If you have noticed a major increase in the number of spam emails sent to your business, you’re not alone. Domain registrar and hosting company Blacknight Solutions has warned in a blogpost of a recent flurry of activity from an individual or group claiming to be ‘DNS Ireland’.
Blacknight warned Irish business owners who have a registered domain online that the attempted scam begins with an email claiming to be from a domain registry company, referencing the domain owned by the targeted business.
The email then claims that the sender has received a request from a third party to register the same name in another domain, usually .com, .eu or .info. The idea is that the business may feel pressured to purchase one of these domains, fearing their online business could be hampered by another party.
This is emphasised by the email’s claims that this could have “far-reaching consequences for you in the future” and that the sender is “under the obligation to contact you, in order to offer you the first right of registration”. It also warns that the recipient must reply within 48 hours, putting additional pressure on someone who may not be aware of the scam.
How did they get businesses’ contact details?

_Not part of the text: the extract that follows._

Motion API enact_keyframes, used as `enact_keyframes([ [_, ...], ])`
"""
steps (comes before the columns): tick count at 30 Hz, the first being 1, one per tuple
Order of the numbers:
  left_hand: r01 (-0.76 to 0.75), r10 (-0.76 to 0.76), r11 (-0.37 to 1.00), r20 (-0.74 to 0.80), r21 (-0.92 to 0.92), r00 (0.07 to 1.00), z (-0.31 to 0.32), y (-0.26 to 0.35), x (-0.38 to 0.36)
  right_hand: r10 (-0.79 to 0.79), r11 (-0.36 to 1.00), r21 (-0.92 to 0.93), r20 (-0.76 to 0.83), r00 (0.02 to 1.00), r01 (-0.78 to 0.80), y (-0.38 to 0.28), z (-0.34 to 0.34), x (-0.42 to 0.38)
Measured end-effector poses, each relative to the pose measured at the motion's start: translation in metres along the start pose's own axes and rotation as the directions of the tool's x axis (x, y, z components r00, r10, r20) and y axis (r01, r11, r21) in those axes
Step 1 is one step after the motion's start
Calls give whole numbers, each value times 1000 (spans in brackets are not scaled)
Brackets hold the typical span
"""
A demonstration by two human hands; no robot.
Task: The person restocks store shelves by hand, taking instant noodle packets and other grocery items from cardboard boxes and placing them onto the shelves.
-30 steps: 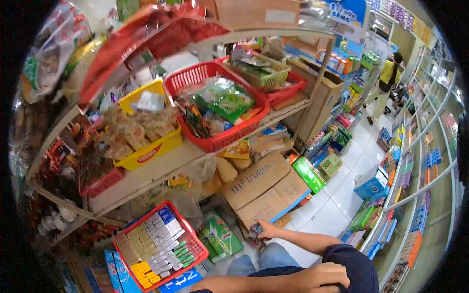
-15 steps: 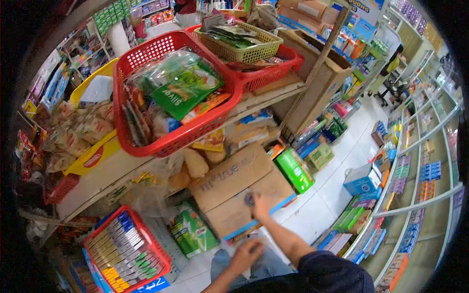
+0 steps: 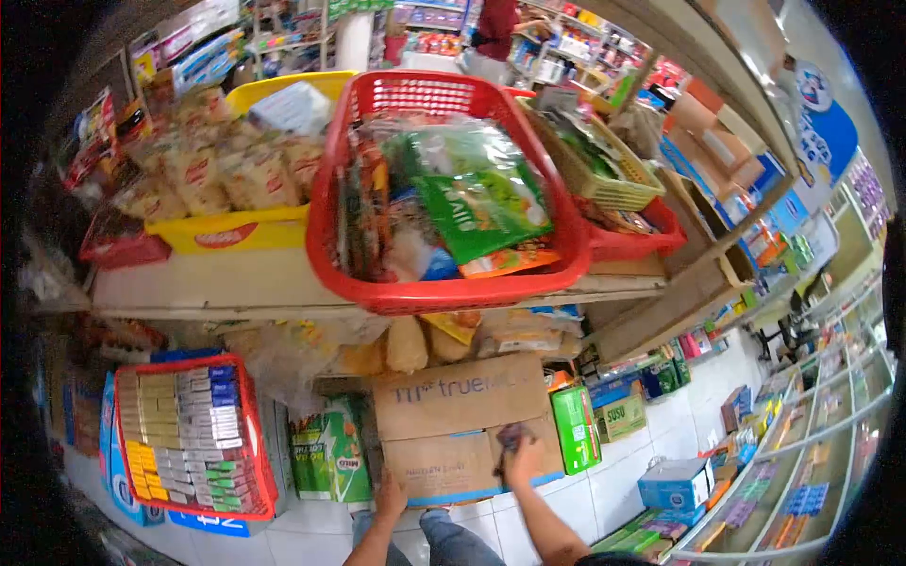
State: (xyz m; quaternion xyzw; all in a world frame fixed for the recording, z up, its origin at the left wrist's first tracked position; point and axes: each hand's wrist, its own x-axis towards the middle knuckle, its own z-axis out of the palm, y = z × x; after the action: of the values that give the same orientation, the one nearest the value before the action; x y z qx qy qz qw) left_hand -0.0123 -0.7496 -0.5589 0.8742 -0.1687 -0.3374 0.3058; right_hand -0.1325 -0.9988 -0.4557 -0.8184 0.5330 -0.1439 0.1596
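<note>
A brown cardboard carton (image 3: 425, 426) with printed lettering and a blue lower edge stands in front of me below the shelf. My left hand (image 3: 389, 495) is against its front left corner, fingers extended along the cardboard. Over the right half of the carton top, my right hand (image 3: 521, 462) is closed around a small dark bundle (image 3: 512, 436), close to the cardboard. Its exact kind I cannot tell. A green carton (image 3: 330, 448) is left of the box, and a bright green pack (image 3: 574, 429) adjoins its right side.
A red basket (image 3: 453, 300) of packets stands on the shelf above, beside a yellow tray (image 3: 264, 231) of bagged food. Small boxes fill another red basket (image 3: 269, 472) low on the left. Glass display shelves (image 3: 802, 462) curve along the right. A person (image 3: 494, 33) stands far back.
My view has turned, levelling the shelf. My left hand has moved from in front of my legs to the carton's left corner. My right hand still holds the dark bundle over the carton.
</note>
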Motion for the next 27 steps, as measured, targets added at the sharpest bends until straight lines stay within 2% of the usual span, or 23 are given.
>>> enact_keyframes([
  [1, -18, 18, 1000, -23, 11, 1000, -20, 27, -12, -26, 999, -32, -2, 1000, 26, -21, 23, -18],
  [2, 0, 0, 1000, -45, 6, 999, -19, 20, -10, -81, 996, -19, 263, 961, 89, -57, 18, -34],
  [3, -46, 49, 998, -65, 34, 997, -16, 12, -5, -157, 985, -30, 260, 953, 171, -46, 87, -65],
  [4, -93, 98, 994, -77, 65, 992, -13, 4, -1, -346, 938, 87, 256, 903, 335, -78, 84, -84],
  [5, -78, 84, 995, -84, 66, 993, -11, -3, 4, -338, 940, 166, 314, 887, 299, -73, 134, -104],
  [6, -124, 132, 989, -111, 77, 985, -9, -9, 8, -345, 937, 173, 323, 881, 304, -80, 127, -105],
  [8, -162, 173, 983, -139, 87, 975, -13, -14, 7, -613, 763, 49, 373, 697, 644, -97, 87, -93],
  [9, -49, 46, 994, 29, 99, 999, -19, -7, 10, -476, 873, 78, 346, 809, 481, -71, 100, -81],
  [10, 60, -84, 990, 195, 126, 977, -26, 3, 13, -467, 860, 16, 431, 772, 511, -44, 84, -55],
  [11, 81, -69, 995, 195, -54, 978, -47, 29, 2, -453, 876, -42, 277, 847, 481, -11, 70, -33],
  [12, 74, -62, 996, 197, -52, 979, -39, 30, -3, -331, 894, -192, 326, 885, 405, -11, 20, -10],
  [13, -164, 170, 984, -85, 69, 982, -29, 28, -5, -253, 955, -127, 116, 960, 267, 46, 36, 13],
  [14, -347, 415, 905, -331, 247, 847, -28, 26, -2, -128, 985, -105, 107, 986, 139, 0, -33, 24],
  [15, -398, 452, 872, -157, 284, 878, -35, 25, -5, -156, 981, -115, -7, 988, 155, 17, -29, 37],
  [16, -396, 453, 871, -159, 291, 877, -40, 23, -3, -182, 977, -131, -111, 977, 167, 32, -24, 44],
  [17, -456, 521, 803, -79, 384, 850, -42, 21, 0, -180, 978, -129, -108, 978, 166, 21, -19, 39],
  [18, -516, 577, 722, 9, 462, 817, -40, 20, 1, -84, 994, -88, -176, 981, 69, 6, -10, 30],
  [19, -518, 578, 723, 11, 458, 816, -39, 17, 4, 15, 999, -42, -241, 970, -26, -12, -1, 20],
  [20, -515, 537, 719, 98, 467, 838, -39, 12, 8, 116, 980, 172, -110, 987, -95, -33, 11, 5],
  [21, -511, 487, 713, 186, 480, 853, -38, 7, 12, -5, 992, 126, 125, 992, -11, -65, 5, -13],
  [22, -511, 484, 710, 191, 485, 854, -39, 6, 16, -37, 999, 35, 172, 984, 31, -57, 56, -38],
  [25, -486, 465, 778, 155, 398, 872, -38, -9, 20, -367, 911, 278, 216, 905, 303, -108, 101, -98],
  [27, -465, 434, 718, 190, 517, 881, -35, -22, 28, -476, 875, 281, 346, 809, 395, -108, 115, -105],
])
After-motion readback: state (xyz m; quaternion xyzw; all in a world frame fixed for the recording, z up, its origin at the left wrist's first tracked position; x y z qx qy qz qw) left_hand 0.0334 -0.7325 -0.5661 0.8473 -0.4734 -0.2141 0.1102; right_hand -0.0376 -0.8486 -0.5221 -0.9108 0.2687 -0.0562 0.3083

Of course, as scams typically go, there is no domain registry company called DNS Ireland. If someone were to be fooled by the email’s claims, they could shell out as much as €200 for what purports to be a 10-year registration that doesn’t exist.
“It’s a con, pure and simple,” said Michele Neylon, Blacknight’s CEO. “Firstly, there is no such thing as an obligation for domain registrars to track down potential rights-holders with similar names in other top-level domains. It’s nonsense to suggest that, and a blatant attempt to frighten people into handing over money quickly without thinking things through.”
The biggest question remaining is how the scammers are getting contact information for the Irish domain owners, with the scam believed to be of origin outside of Ireland. Blacknight has pointed to suggestions that either the data came prior to GDPR entering law last year, or has been obtained by just copying contact details from target websites.